• _Goal of the exercise_
Each line below must be printed again exactly.

• _Data shown_

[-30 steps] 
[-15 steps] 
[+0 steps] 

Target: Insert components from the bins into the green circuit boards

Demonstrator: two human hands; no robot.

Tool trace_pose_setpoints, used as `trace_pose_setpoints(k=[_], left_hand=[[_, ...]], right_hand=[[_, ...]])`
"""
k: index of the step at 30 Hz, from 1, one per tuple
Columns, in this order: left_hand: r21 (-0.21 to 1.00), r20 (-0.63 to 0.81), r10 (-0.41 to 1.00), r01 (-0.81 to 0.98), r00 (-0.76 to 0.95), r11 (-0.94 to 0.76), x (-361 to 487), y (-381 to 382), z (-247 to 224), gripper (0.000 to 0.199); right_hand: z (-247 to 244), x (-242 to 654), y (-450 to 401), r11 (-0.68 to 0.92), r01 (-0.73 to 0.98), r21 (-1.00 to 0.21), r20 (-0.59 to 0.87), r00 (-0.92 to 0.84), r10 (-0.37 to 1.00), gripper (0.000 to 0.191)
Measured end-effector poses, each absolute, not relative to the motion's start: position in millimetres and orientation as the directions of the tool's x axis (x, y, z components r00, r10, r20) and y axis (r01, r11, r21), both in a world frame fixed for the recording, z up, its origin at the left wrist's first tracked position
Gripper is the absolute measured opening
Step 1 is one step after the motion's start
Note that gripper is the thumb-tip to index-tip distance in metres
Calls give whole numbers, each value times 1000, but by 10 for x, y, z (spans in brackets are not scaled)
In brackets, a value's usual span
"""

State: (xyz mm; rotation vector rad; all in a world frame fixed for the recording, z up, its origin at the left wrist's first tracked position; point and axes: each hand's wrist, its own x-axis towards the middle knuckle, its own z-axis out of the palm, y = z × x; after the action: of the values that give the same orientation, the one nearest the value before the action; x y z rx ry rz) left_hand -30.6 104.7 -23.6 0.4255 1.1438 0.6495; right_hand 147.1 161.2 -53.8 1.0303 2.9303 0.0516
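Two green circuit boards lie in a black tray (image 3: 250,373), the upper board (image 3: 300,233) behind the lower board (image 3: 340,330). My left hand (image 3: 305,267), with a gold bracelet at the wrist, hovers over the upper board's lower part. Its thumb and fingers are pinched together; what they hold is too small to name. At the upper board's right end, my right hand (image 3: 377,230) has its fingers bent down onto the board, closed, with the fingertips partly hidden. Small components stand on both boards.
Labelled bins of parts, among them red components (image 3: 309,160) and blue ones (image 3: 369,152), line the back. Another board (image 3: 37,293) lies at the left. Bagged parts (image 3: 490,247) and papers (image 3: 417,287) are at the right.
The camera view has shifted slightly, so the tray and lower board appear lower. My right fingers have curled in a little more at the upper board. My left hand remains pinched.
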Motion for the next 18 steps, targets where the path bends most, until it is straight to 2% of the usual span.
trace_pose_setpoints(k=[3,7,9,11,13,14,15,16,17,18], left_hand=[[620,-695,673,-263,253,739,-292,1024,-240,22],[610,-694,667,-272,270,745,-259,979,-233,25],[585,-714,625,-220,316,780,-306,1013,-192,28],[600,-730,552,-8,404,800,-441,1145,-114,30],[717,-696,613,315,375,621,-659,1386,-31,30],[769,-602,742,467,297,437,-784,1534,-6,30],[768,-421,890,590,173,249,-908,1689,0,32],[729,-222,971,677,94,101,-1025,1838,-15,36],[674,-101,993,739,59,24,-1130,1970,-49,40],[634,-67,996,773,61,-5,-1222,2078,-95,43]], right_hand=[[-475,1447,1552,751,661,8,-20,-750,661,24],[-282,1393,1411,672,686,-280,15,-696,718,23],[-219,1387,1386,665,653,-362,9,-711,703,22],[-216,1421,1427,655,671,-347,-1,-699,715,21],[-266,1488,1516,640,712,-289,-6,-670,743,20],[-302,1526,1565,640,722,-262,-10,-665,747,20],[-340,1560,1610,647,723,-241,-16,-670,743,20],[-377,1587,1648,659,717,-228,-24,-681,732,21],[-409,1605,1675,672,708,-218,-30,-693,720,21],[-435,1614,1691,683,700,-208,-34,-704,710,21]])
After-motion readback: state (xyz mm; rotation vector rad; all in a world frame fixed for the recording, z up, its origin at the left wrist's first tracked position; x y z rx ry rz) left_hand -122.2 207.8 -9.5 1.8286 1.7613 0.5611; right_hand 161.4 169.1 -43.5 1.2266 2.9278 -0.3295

• _Answer box_
[-30 steps] 
[-15 steps] 
[+0 steps] 

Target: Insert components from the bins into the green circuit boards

Demonstrator: two human hands; no robot.

Tool trace_pose_setpoints, used as `trace_pose_setpoints(k=[_], left_hand=[[_, ...]], right_hand=[[_, ...]])`
"""
k: index of the step at 30 Hz, from 1, one per tuple
Columns, in this order: left_hand: r21 (-0.21 to 1.00), r20 (-0.63 to 0.81), r10 (-0.41 to 1.00), r01 (-0.81 to 0.98), r00 (-0.76 to 0.95), r11 (-0.94 to 0.76), x (-361 to 487), y (-381 to 382), z (-247 to 224), gripper (0.000 to 0.199); right_hand: z (-247 to 244), x (-242 to 654), y (-450 to 401), r11 (-0.68 to 0.92), r01 (-0.73 to 0.98), r21 (-1.00 to 0.21), r20 (-0.59 to 0.87), r00 (-0.92 to 0.84), r10 (-0.37 to 1.00), gripper (0.000 to 0.191)
Measured end-effector poses, each absolute, not relative to the motion's start: position in millimetres and orientation as the directions of the tool's x axis (x, y, z components r00, r10, r20) and y axis (r01, r11, r21), both in a world frame fixed for the recording, z up, its origin at the left wrist's first tracked position
Gripper is the absolute measured opening
Step 1 is one step after the motion's start
Note that gripper is the thumb-tip to index-tip distance in metres
Calls give whole numbers, each value times 1000, but by 10 for x, y, z (spans in brackets are not scaled)
In brackets, a value's usual span
"""

State: (xyz mm; rotation vector rad; all in a world frame fixed for the recording, z up, its origin at the left wrist's first tracked position; point and axes: each hand's wrist, its own x-axis towards the middle knuckle, its own z-axis out of the palm, y = z × x; after the action: of the values that give the same orientation, the one nearest the value before the action; x y z rx ry rz) left_hand -30.6 104.7 -23.6 0.4255 1.1438 0.6495; right_hand 147.1 161.2 -53.8 1.0303 2.9303 0.0516
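Two green circuit boards lie in a black tray (image 3: 250,373), the upper board (image 3: 300,233) behind the lower board (image 3: 340,330). My left hand (image 3: 305,267), with a gold bracelet at the wrist, hovers over the upper board's lower part. Its thumb and fingers are pinched together; what they hold is too small to name. At the upper board's right end, my right hand (image 3: 377,230) has its fingers bent down onto the board, closed, with the fingertips partly hidden. Small components stand on both boards.
Labelled bins of parts, among them red components (image 3: 309,160) and blue ones (image 3: 369,152), line the back. Another board (image 3: 37,293) lies at the left. Bagged parts (image 3: 490,247) and papers (image 3: 417,287) are at the right.
The camera view has shifted slightly, so the tray and lower board appear lower. My right fingers have curled in a little more at the upper board. My left hand remains pinched.
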Motion for the next 18 steps, targets where the path bends most, until it is straight to 2% of the usual span.
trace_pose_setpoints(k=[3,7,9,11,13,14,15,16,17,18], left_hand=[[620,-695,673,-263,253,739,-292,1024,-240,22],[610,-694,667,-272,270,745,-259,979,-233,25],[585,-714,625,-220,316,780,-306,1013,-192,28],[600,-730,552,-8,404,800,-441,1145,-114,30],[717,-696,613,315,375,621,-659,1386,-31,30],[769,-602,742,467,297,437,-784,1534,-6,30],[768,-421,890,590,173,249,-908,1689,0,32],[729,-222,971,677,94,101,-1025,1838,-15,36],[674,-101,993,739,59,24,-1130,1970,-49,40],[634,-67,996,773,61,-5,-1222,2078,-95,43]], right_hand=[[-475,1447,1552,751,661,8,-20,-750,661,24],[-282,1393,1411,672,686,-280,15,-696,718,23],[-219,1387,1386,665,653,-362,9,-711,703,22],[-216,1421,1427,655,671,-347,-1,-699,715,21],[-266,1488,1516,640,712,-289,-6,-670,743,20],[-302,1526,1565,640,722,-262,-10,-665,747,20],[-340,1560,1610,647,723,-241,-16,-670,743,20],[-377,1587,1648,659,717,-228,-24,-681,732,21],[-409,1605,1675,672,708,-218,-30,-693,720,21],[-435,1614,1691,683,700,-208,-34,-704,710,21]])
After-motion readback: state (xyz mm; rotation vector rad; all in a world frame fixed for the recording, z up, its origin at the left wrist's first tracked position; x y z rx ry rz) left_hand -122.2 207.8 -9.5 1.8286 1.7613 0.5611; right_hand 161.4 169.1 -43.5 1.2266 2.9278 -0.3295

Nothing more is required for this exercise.